PROBLEM STATEMENT: Any picture in the data below should be skipped, while every line is repeated exactly.

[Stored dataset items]
==========
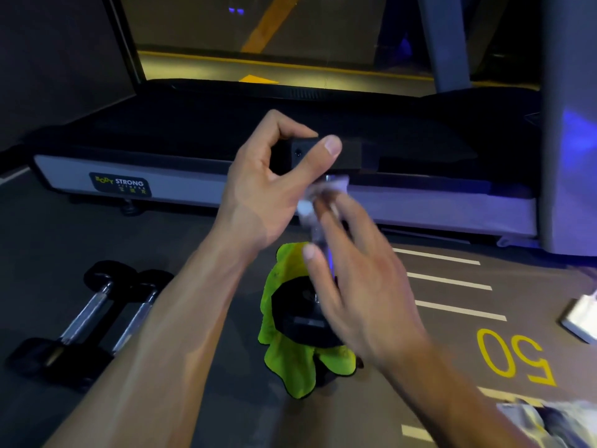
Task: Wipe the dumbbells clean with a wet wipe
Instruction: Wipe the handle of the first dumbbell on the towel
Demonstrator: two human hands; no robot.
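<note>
Two black-ended dumbbells with chrome handles point(93, 318) lie on the grey floor well left of my forearm. Below my hands, a lime-green cloth point(284, 360) sits under the upright black dumbbell point(303, 315). My left hand point(274, 182) pinches its top end; my blurred right hand point(355, 286) presses a crumpled white wet wipe point(310, 205) against its handle.
</note>
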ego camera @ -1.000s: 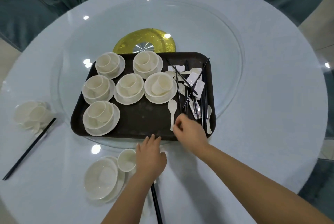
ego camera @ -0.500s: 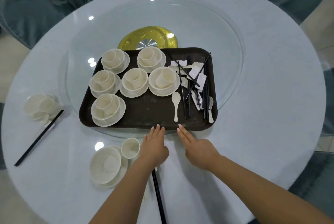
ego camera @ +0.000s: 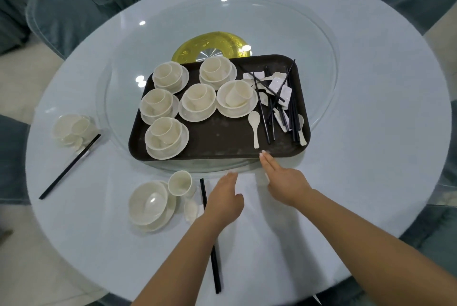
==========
RESULT OF THE EXERCISE:
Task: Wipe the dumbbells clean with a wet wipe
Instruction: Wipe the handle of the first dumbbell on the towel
Demonstrator: two human hands; no robot.
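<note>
Two black-ended dumbbells with chrome handles point(93, 318) lie on the grey floor well left of my forearm. Below my hands, a lime-green cloth point(284, 360) sits under the upright black dumbbell point(303, 315). My left hand point(274, 182) pinches its top end; my blurred right hand point(355, 286) presses a crumpled white wet wipe point(310, 205) against its handle.
</note>
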ego camera @ -1.000s: 
ego camera @ -0.500s: 
ego camera @ +0.000s: 

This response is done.